**EXERCISE GOAL**
Only the lines below, from the one with "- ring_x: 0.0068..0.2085" through the one with "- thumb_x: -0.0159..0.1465", are to be written out, exactly.

Stored items:
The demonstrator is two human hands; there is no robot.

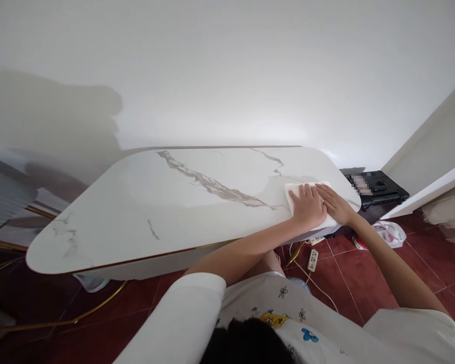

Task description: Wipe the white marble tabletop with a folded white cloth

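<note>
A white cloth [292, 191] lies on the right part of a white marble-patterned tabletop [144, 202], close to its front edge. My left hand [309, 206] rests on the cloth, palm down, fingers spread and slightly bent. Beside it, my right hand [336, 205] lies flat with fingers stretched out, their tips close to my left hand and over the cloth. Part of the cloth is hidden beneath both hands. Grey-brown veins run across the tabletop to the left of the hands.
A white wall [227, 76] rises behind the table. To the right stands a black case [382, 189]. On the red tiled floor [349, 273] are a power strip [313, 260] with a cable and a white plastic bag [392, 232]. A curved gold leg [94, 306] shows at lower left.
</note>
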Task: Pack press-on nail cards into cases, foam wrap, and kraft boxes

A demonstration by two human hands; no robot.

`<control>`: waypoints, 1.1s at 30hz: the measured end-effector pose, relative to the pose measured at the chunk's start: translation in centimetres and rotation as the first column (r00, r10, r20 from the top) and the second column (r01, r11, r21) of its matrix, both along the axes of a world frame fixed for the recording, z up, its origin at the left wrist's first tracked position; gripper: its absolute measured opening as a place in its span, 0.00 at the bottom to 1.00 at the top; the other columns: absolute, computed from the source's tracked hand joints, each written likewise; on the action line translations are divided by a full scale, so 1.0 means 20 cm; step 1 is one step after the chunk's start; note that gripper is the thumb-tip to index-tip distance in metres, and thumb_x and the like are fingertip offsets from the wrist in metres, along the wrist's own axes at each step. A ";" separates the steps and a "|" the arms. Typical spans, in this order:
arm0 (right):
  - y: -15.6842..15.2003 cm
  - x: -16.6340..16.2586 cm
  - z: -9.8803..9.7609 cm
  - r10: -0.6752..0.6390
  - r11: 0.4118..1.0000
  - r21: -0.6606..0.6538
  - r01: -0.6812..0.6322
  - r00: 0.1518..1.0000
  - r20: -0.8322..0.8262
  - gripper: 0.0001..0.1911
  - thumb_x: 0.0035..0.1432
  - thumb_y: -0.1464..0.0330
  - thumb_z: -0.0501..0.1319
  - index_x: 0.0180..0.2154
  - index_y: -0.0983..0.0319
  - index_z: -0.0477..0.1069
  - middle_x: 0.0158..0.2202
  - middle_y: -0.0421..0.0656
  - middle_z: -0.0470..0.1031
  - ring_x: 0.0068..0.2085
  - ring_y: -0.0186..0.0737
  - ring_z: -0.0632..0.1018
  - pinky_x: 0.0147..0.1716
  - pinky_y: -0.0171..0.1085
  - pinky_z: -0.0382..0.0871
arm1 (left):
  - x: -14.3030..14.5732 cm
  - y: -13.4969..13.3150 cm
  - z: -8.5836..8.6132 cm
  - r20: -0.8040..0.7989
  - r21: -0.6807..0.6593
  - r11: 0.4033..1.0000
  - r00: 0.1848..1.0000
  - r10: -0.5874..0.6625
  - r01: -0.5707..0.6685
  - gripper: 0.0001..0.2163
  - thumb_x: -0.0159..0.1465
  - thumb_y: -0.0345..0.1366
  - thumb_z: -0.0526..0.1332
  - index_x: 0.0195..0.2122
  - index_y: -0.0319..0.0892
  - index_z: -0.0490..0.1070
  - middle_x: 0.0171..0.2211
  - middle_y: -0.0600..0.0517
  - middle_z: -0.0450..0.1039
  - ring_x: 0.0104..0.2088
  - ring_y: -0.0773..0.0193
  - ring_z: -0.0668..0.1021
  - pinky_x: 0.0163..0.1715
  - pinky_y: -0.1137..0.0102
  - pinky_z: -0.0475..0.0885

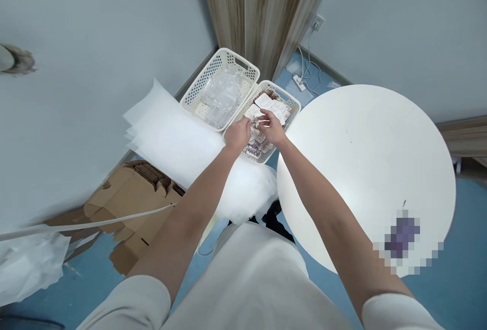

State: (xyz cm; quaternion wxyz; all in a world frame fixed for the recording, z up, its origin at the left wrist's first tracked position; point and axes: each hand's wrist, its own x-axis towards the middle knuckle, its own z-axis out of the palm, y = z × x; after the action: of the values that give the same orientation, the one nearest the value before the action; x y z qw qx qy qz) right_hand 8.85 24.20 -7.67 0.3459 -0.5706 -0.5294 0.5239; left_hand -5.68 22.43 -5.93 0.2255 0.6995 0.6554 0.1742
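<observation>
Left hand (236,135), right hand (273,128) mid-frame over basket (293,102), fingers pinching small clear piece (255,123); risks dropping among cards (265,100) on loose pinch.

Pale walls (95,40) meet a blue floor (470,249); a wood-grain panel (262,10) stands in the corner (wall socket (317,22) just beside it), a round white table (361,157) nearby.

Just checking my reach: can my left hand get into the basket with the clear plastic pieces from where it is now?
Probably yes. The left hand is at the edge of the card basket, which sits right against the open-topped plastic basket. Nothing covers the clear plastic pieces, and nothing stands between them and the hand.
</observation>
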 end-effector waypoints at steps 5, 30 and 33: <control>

**SOLVED EXERCISE**
  - ring_x: 0.0068..0.2085
  - ring_y: -0.0186..0.0737
  - ring_z: -0.0632..0.1018
  - pinky_x: 0.0147..0.1716
  - pinky_y: -0.0171..0.1085
  - pinky_z: -0.0382..0.0871
arm1 (left):
  - x: -14.3030..14.5732 cm
  - y: -13.4969..13.3150 cm
  - z: -8.5836..8.6132 cm
  - r20: -0.8040..0.7989
  - r21: -0.6807..0.6593
  - r11: 0.4033..1.0000
  - r00: 0.1848..1.0000
  - r10: -0.5874..0.6625
  - r01: -0.5707..0.6685
  - gripper: 0.0001..0.2163
  - thumb_x: -0.0159..0.1465

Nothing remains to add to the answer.